TORONTO - Fourteen pedestrian deaths in 15 days had Canada's most populous city abuzz Wednesday, questioning why a region in which man and machine regularly interact is seeing such a dramatic spike in fatal collisions.
With January's death toll in the Greater Toronto Area reaching almost half of the 31 similar deaths recorded in all of 2009, Toronto police embarked on a blitz to educate, and ticket, pedestrians and drivers breaking the rules.
Politicians and safety officials, meanwhile, urged people to return civility to the roadways and the public weighed in by the hundreds on websites with opinions on just what's happening on the streets of the GTA.
"We have laws. I think at a minimum we need to respect those laws," said Premier Dalton McGuinty, who added the existing laws are adequate to address the problem.
"We should each be mindful of those laws and careful, either as pedestrians or as motorists, to understand what is going on around us to anticipate, to be prudent, do everything we can to protect ourselves and others around us."
Hundreds of people commented on newspaper websites running stories about the deaths, with some blaming Toronto's fast-paced lifestyle.
"A lot of people are in a constant rush to get from A to B and others just don't care," said one reader who posted under the name Kristof.
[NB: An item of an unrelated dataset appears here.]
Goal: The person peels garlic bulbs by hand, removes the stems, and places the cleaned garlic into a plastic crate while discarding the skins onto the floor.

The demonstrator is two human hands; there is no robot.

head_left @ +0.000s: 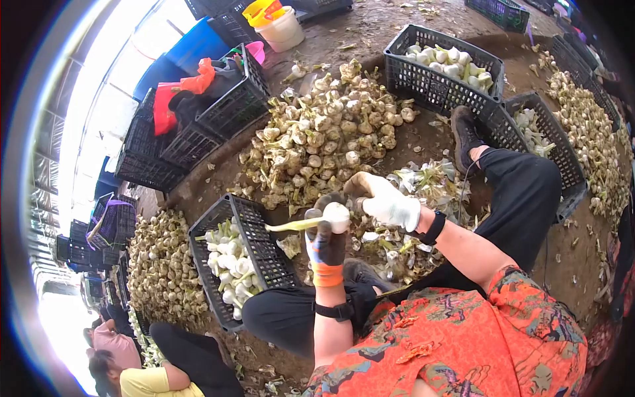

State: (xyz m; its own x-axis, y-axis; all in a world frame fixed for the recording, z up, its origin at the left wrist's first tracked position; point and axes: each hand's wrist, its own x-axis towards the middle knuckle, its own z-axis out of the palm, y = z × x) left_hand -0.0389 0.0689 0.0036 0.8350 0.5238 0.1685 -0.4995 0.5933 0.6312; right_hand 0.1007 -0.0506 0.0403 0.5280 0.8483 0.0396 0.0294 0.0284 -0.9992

"People are willing to risk their lives just to get that morning coffee or to catch a bus."
One reader adding to the online discussion cited "selfishness and complaceny."
Another wrote: "Between iPods, cell phones, radio volume/tuning controls, GPS commands, texting while walking etc. etc. it's a wonder more people have not been seriously injured or killed."
Police have said each fatal collision involved different circumstances.
The Ontario Safety League applauded the police blitz, which saw police ticket 56 jaywalkers and pedestrians who disobeyed traffic signals by late morning. League president Brian Patterson called it a step in the right direction.
Reduced enforcement has seen the public develop a "scofflaw attitude" where people don't worry about being caught anymore, said Patterson.
"I think a lot of people believe that when they're in a vehicle some sort of mythical cone of invisibility encompasses them and they can act in a way that they would never act," he said.
Pedestrians listening to MP3 players don't help the situation, he added.
"One of the great risks we see with teenagers is, hood up, buds in, head down, walking obliviously through the day," Patterson said.
"They look up, they see the light changing, and they start walking into traffic. We're not using the sensory skills that we have all the time."
Patterson also blamed insufficient court resources to prosecute cases and poor driver training, noting only 20 per cent of the population learned to drive from professional instructors.
Toronto police traffic services said it was anticipated that hundreds of pedestrians and motorists would be ticketed by day's end. Motorists were issued $40 tickets for blocking intersections and $180 tickets for failing to stop for a streetcar with its doors open and failing to yield to pedestrians.
"The only common thread between all of these deaths are they involved two things - vehicles and pedestrians," said Supt. Earl Witty, who noted there have been similar spikes in pedestrian deaths in the past and it's all due to human error.
"Road safety is everyone's responsibility," said Witty, who added "drivers cannot operate with a sense of entitlement to our roads with a 'me first' attitude, nor can pedestrians."
The people of Toronto owe it to the memory of pedestrians who recently died to learn from the loss of their lives, said Witty.
Juliette Robinson, 38, died after being struck by an SUV while she crossed slightly west of a marked crosswalk in midtown Toronto on Monday evening.
A 35-year-old man died from his injuries Monday after being struck by a streetcar the day before in Toronto. Chen Chung Shao, 57, who was walking on crutches, was struck and killed by a dump truck Friday. Marites Mendoza, 28, was struck by a car while pushing a stroller with her infant son on Jan. 12. Other victims were struck by transit buses, SUVs, cars, trucks and a tow truck.
Montreal pedestrians are also notorious jay walkers and the city's police department has staged several pedestrian awareness campaigns in the past.
Pedestrian Pierre Brunet said he didn't notice he was crossing on the red light at a busy downtown intersection when it was pointed out to him.
"I looked and there were no cars so I crossed," he said. "In Montreal we're used to looking both ways before crossing."
He had his own explanation as to why the pedestrians in Toronto were killed: "They don't check both sides of the street."
Sophie Remy, 26, also ignored the red light at the same intersection in Montreal's financial district and walked briskly across as cars approached. She blamed the tragic deaths of pedestrians in Toronto on cars, not the victims.
"It would be better if there were fewer cars - with a priority for pedestrians," she said.
Montreal police did not have statistics yet for this year, but said in 2009 a total of 19 pedestrians were killed.
Toronto City Council was scheduled to debate a motion Wednesday from Councillor Bill Saundercook, who co-chairs the city's pedestrian committee, on lowering speed limits on dangerous streets by 10 kilometres an hour to cut down on the number of pedestrian accidents.
-With files from Peter Rakobowchuk in Montreal.